NASA asked the public to comment on an environmental assessment of the mission in May this year via online comments and two virtual town hall meetings. The agency will consider those comments throughout the development of the mission and plans to issue a draft environmental impact statement later in 2022, NASA officials said at the time.

The design changed significantly in March when the coalition decided to develop a second lander due to the mass requirements of the mission. The first lander will send a NASA-developed Mars Ascent Vehicle (MAV) to the surface, while the second will carry an ESA-built “recovery rover” to retrieve the Perseverance samples.

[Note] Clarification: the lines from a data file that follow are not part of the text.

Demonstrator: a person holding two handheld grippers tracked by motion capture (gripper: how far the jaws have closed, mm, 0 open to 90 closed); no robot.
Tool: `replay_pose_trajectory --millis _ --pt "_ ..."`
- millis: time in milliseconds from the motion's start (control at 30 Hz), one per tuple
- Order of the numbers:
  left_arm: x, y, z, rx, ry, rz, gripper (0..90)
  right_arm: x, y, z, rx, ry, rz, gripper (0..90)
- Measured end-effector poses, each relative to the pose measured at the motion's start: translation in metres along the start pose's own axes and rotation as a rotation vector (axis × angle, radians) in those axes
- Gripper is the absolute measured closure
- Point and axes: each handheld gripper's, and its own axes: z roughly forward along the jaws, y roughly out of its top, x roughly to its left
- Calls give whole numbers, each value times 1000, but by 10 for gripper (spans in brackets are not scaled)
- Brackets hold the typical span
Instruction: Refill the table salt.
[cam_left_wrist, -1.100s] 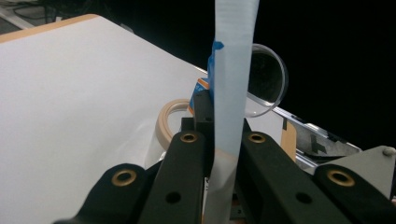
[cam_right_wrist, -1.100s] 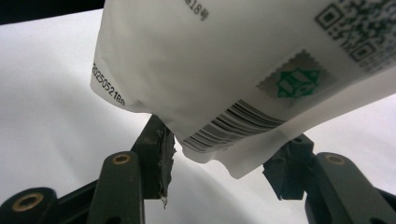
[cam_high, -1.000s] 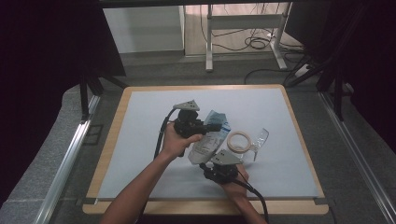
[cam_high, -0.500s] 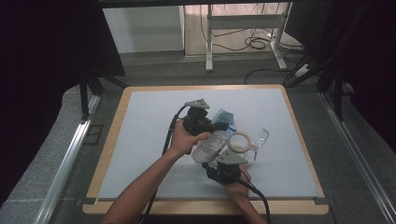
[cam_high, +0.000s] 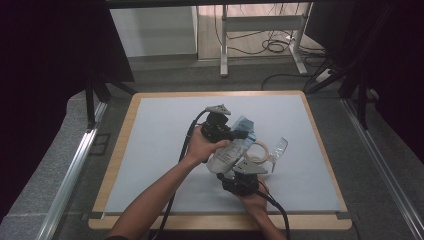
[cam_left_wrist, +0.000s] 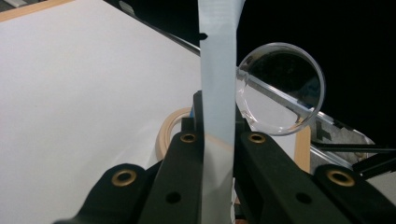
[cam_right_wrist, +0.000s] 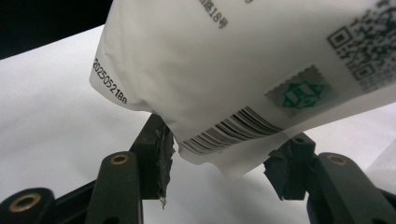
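left gripper (cam_high: 239, 134): we've got it clamped tight on the pale blue top edge of the pouch (cam_high: 231, 150); in the left gripper view the jaws sit pressed together with that thin blue strip (cam_left_wrist: 217, 93) standing straight up between them.
right gripper (cam_high: 231, 170): we see its jaws partway apart at the pouch's lower end; in the right gripper view the white bottom corner, barcode (cam_right_wrist: 229, 128) and all, hangs between the pads (cam_right_wrist: 161, 149), touching the left pad, while the other pad stands just clear of it.
pouch: we find it lifted off the mat, slung between the two grippers near the middle of the white mat (cam_high: 150, 150), blue end up and away from us, white end low and towards us.
change: compared with a second ago, we watch the left hand (cam_high: 202, 145) slide a little to the right across the mat, carrying the blue end with it; the right hand (cam_high: 252, 200) sits where it was.
tape ring (cam_high: 259, 150): we spot it lying flat on the mat just right of the pouch, same spot as before.
clear lid (cam_high: 278, 150): we see it just right of the ring, tilted; the left gripper view shows it as a round transparent disc (cam_left_wrist: 280, 88) beyond the strip.
table (cam_high: 120, 145): wooden edge frames the mat.
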Motion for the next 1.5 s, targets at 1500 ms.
replay_pose_trajectory --millis 1500 --pt "-2 20 19 132 12 15 900 9 5 -3 -59 -1 101 489"
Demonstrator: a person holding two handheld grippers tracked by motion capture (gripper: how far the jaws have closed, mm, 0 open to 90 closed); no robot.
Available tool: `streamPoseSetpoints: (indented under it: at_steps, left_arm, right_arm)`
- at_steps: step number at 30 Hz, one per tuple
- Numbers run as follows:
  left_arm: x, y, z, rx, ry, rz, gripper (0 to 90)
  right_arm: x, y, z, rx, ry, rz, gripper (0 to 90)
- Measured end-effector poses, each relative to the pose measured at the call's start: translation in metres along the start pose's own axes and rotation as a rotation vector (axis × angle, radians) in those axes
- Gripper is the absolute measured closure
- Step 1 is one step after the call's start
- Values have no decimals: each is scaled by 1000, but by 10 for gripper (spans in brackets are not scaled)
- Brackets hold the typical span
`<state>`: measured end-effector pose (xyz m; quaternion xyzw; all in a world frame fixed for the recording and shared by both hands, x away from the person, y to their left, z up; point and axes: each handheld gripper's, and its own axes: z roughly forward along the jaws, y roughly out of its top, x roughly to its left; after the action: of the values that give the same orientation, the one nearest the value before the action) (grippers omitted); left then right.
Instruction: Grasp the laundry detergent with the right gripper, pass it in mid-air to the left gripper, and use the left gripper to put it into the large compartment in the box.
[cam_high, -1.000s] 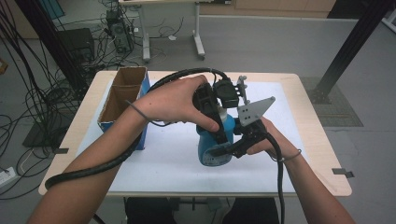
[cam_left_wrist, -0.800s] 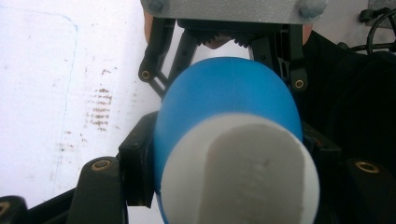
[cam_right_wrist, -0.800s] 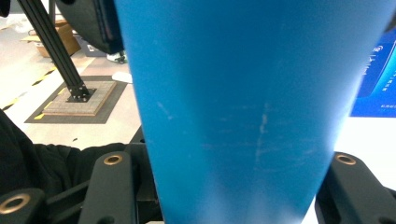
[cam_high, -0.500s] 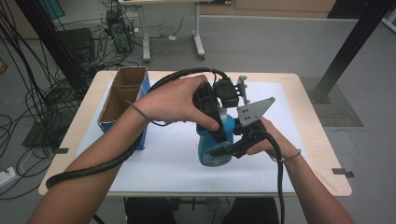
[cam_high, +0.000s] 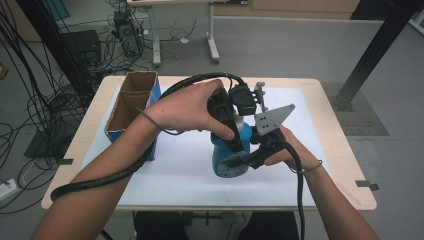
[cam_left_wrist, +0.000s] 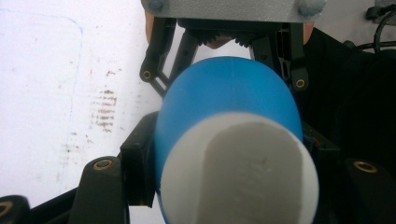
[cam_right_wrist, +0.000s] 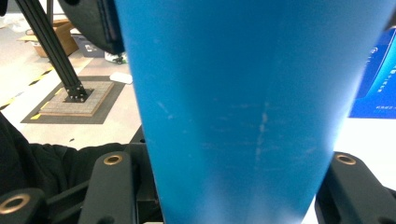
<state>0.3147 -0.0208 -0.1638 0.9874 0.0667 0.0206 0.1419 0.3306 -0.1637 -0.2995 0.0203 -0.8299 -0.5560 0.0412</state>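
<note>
Left fingers (cam_left_wrist: 224, 186) just closed on white cap (cam_left_wrist: 238, 172); hands stayed put. Right fingers (cam_right_wrist: 233, 186) clamp blue bottle (cam_high: 231, 150) body, standing on table (cam_high: 325, 145). Twist too hard, bottle could slip, tip (cap looks smooth), spill on white mat (cam_high: 190, 170).

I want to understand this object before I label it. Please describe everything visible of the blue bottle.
The blue bottle looks like smooth matte plastic, widening toward its base, with faint scratches on its side and a white cap on top. It stands upright on the white mat near the table's middle. The left gripper is shut on its upper part from above, and the right gripper is shut on its lower body from the side.
</note>
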Motion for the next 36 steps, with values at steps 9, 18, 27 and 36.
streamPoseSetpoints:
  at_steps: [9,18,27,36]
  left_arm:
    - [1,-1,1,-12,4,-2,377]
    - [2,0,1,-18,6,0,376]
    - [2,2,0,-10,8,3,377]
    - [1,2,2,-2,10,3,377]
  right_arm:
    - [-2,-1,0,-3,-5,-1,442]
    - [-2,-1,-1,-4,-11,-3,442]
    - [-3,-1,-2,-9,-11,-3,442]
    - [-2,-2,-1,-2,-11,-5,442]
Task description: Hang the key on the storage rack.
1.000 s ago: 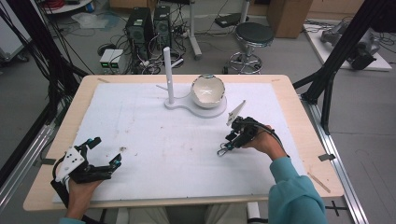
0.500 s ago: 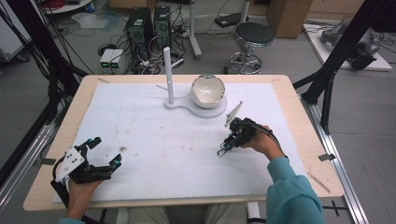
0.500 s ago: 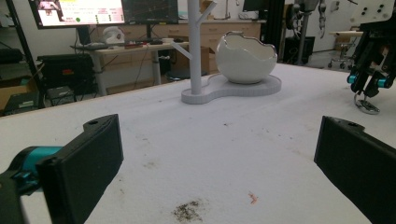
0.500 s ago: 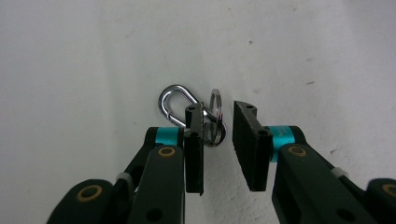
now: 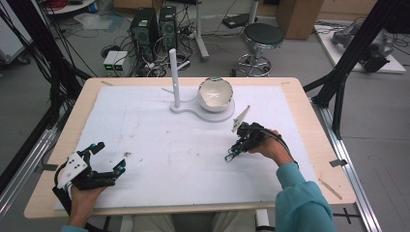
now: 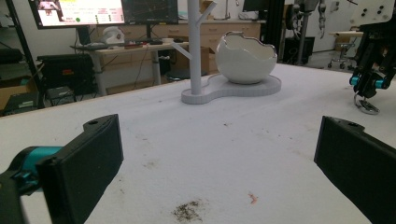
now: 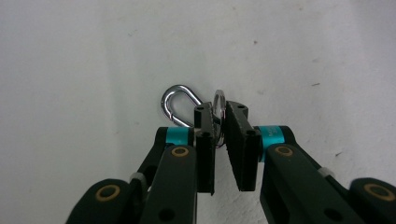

Once the recovery rover retrieves the Perseverance Cache, which the rover collects from Mars’ Jezero Crater, the rover will place them inside the MAV. The MAV will then launch and transport the samples to Mars orbit, delivering them to an ESA-provided Earth Return Orbiter for return to our planet.

The addition of the second lander adds time to the mission, pushing the launch date back two years to 2028 and the return-to-Earth mission pushed back two years to 2031.

Nevertheless, NASA officials said it was the right choice. They said the revised plan “is consistent with the conclusion of the Independent Review Board (IRB) on Mars sample return that a dual lander architecture can improve the likelihood of mission success.”